An unconventional way of investigating a NullReferenceException
The crash
This one started when trying to understand why an integration test was failing, only on Linux with ARM64.
As I had no ARM64 dev environment available, I first tried adding more and more traces and let the test run in the CI, without much success.
Eventually, I realized this was leading nowhere, and took the time to setup an ARM64 VM to investigate further.
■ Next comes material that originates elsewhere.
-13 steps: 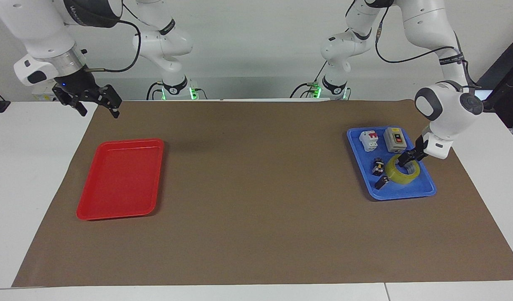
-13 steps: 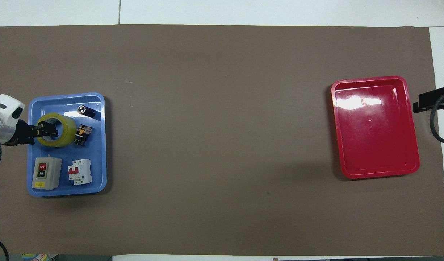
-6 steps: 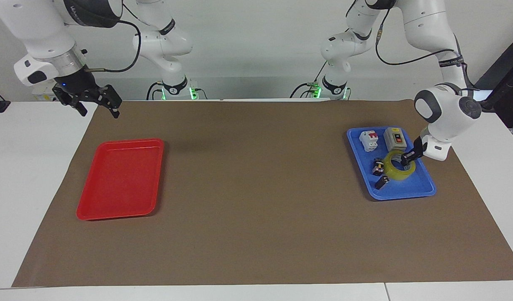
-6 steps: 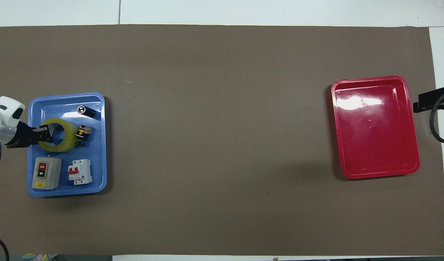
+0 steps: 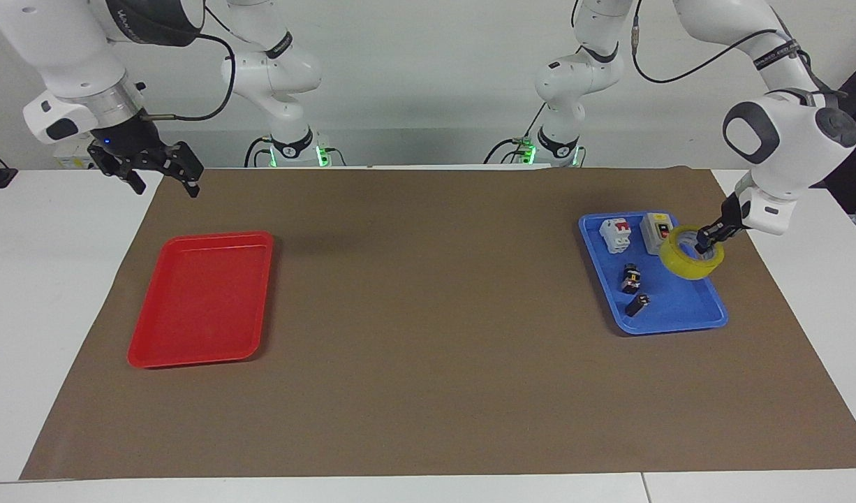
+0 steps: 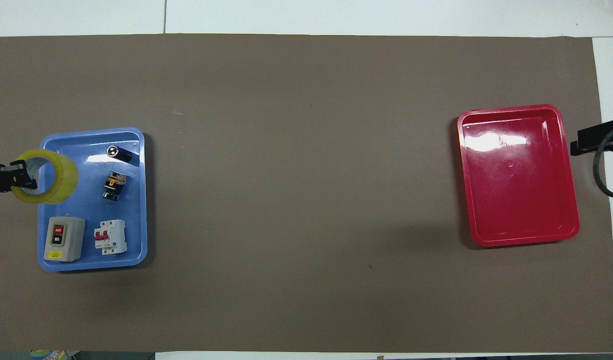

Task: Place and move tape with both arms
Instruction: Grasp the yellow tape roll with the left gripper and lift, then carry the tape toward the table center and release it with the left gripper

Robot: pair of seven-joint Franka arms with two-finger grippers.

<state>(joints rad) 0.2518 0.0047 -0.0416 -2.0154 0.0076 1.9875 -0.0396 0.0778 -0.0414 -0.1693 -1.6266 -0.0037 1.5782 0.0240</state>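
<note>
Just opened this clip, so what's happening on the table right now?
The left pincer grips the yellow tape roll by its wall, one finger inside the hole, and holds it in the air over the blue tray. In that tray lie a grey switch box, a white breaker and two small dark parts. The right pincer waits, open, above the table by the red tray, which has nothing in it.

The tape (image 5: 692, 253), a translucent yellow roll with a wide hole and pale core, is held tilted in the air by its wall in the left gripper (image 5: 704, 244). It is positioned over the blue tray's (image 5: 669, 316) edge.
</note>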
After running the test with LLDB (see my previous article to learn how to fetch the symbols for the CLR), I found out that the process was raising two segmentations faults, and the second one caused the crash:
* thread #1, name = 'dotnet', stop reason = signal SIGSEGV
* frame #0: 0x0000ffffb76ccc40 libcoreclr.so`AdjustContextForVirtualStub(pExceptionRecord=0x0000000000000000, pContext=0x0000ffff077f38e0) at stubs.cpp:1173:40
frame #1: 0x0000ffffb76d4a18 libcoreclr.so`UnwindManagedExceptionPass1(ex=<unavailable>, frameContext=<unavailable>) at exceptionhandling.cpp:4579:17
frame #2: 0x0000ffffb76d4c08 libcoreclr.so`DispatchManagedException(ex=0x0000ffff077f3cd0, isHardwareException=<unavailable>) at exceptionhandling.cpp:4686:17
frame #3: 0x0000ffffb763c0cc libcoreclr.so`IL_Throw(obj=<unavailable>) at jithelpers.cpp:4195:5
[managed frames]
I opened an issue on the dotnet/runtime repository, and David Mason was quick to track it down to a missing null check in AdjustContextForVirtualStub.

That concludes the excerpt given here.